A small thing you can do to give yourself extra time to warn everyone is open the windows and doors in your home as you leave. Opening as many windows or doors as possible will allow the gas room to dissipate and bring fresh air into the house. This decreases the overall risk, as there will be less gas buildup for you to breathe in because it can no longer accumulate. However, the most important thing to do is to get out. Don't put yourself at risk by opening doors and windows if your symptoms are becoming worse. Simply leaving the door open behind you as you exit is enough. Stand a safe distance back from the building and wait for help to arrive.

Contact emergency services and the gas company

Once you are safely outside, call emergency services for help. This could be the fire department or the local gas company's emergency line. Let them know there is a gas leak and provide any relevant information they may require. They will want to know things like your name, address, symptoms, and why you suspect the leak. Follow any instructions they may give you and wait for their arrival at a safe distance.

It's a good idea to have your gas company's number ahead of time so you are not scrambling to find it in a gas leak emergency. To find it, start by checking your recent utility bills, specifically the section related to gas service. The statements usually include the name of your gas company or utility provider, as well as their contact information.
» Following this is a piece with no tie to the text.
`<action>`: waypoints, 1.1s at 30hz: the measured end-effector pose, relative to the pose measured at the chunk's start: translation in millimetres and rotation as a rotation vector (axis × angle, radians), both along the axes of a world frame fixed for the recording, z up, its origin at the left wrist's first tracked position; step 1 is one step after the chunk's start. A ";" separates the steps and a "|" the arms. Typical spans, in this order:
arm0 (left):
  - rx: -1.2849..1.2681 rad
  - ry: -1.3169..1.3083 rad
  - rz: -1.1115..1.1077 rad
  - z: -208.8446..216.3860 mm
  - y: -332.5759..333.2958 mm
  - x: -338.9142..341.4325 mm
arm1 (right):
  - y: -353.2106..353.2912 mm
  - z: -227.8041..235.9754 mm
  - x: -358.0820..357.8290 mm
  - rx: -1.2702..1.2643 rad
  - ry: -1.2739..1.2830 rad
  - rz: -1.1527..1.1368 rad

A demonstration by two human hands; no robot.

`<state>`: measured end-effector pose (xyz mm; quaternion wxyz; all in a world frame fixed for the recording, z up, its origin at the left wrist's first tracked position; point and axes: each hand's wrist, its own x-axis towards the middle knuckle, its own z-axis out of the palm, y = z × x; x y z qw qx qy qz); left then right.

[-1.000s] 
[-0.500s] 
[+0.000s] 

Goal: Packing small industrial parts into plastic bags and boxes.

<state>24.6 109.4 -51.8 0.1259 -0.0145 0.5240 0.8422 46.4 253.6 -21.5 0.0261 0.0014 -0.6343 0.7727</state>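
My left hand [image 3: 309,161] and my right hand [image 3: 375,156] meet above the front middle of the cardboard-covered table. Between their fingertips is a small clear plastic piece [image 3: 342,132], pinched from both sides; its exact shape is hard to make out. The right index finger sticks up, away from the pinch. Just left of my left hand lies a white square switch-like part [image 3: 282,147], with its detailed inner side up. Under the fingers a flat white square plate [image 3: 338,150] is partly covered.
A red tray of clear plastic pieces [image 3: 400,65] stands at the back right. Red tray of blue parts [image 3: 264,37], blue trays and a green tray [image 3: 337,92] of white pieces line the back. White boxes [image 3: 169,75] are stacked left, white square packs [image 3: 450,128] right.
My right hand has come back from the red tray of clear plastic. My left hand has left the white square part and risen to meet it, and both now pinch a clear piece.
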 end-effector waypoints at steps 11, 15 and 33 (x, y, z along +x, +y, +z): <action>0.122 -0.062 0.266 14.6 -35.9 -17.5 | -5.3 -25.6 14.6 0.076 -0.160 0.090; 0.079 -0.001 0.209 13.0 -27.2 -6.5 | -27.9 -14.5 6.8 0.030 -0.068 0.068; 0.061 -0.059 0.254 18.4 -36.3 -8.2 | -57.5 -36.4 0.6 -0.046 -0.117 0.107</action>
If you are renting a property, contact your landlord to ask who to call for a gas leak. Once you get it, add it to your contacts list so you have it handy. Of course, if you suspect a gas leak and have evacuated your home with symptoms, you can always call 911.

Shut off the gas supply

If it is safe, you can turn off the entire gas supply for a building at the main valve. The main valve is usually located at the gas meter or where the gas line enters the building. If you are unsure or unable to safely shut off the gas, leave it to the professionals. Emergency services will not typically ask you to turn off the gas yourself, but you might need to if there is a special circumstance, like a gas leak after a natural disaster.

Do not turn off your gas without cause, either, as you will need to call the gas company to come out and restart it. If you are performing any sort of work around the house that requires you to shut off the gas, call your supplier ahead of time to get the best advice for your specific situation. Typically, you will just turn off the gas for a specific appliance with a nearby valve. This can also come in handy when you suspect a leak but cannot smell the gas and don't feel sick. If you need to wait for help to arrive, you can turn off the gas to the appliance in question while waiting.